Given an input parameter `target_user_id`, find the other user they collaborated with the most.
Define “collaborated with” as: the two users both appear on the same `page_id` (after deduping to unique `(page_id, user_id)` memberships).
**Output:**
- `target_user_id`
- `top_collaborator_user_id`
- `num_shared_pages` (number of distinct `page_id` where both users appear)
Also describe how you would break ties (e.g., smallest user_id, most recent shared collaboration, etc.).
### Q3) Which country collaborates the most?
Determine which country’s users are most likely to collaborate with others.
Because “collaboration rate” can be defined multiple ways, do the following:
1. Propose a clear numerator and denominator for a per-country collaboration rate.
- Example definition (acceptable):
- Numerator: # of users in the country who have collaborated with at least one other distinct user on at least one page.
- Denominator: total # of users in the country.

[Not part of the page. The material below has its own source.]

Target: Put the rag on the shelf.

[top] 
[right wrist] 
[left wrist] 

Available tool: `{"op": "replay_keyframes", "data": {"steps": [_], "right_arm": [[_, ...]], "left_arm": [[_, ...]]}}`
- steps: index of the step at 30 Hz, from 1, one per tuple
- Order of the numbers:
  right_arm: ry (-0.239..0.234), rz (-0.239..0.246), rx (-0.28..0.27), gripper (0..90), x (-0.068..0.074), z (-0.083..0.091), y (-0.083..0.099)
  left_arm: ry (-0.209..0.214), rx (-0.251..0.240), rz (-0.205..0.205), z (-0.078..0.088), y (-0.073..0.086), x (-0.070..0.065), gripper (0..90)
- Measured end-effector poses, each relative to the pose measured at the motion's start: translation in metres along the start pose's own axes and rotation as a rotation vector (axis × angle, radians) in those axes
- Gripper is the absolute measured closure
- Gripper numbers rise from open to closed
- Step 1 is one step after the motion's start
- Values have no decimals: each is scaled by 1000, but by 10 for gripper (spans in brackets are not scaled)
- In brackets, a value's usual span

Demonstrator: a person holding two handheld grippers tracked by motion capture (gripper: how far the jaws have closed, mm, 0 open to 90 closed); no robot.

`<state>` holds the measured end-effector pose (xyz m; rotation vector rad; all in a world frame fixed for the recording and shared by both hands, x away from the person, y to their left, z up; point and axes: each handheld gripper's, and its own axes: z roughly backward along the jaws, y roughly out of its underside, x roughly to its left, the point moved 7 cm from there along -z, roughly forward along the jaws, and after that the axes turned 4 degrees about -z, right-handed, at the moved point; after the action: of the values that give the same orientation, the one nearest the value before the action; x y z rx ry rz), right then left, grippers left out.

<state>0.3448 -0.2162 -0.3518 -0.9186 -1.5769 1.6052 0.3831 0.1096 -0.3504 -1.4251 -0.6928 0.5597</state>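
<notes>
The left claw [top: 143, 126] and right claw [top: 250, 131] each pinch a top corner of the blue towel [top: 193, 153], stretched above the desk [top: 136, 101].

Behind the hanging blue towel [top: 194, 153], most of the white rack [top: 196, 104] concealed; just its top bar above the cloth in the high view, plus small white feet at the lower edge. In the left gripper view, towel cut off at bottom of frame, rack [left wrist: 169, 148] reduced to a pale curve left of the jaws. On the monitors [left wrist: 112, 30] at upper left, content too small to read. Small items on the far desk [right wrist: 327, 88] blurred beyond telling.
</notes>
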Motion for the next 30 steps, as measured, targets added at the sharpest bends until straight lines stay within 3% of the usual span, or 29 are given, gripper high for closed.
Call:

2. Compute the collaboration rate by country and return the top country.
**Output:**
- `country`
- `collaboration_rate`
- any intermediate counts you used (e.g., `num_users_in_country`, `num_users_who_collaborated`).
Quick Answer: This question evaluates data manipulation and analytical competencies—particularly deduplication, joins, aggregation, co-occurrence counting, and metric definition—applied to CSV access logs and user metadata.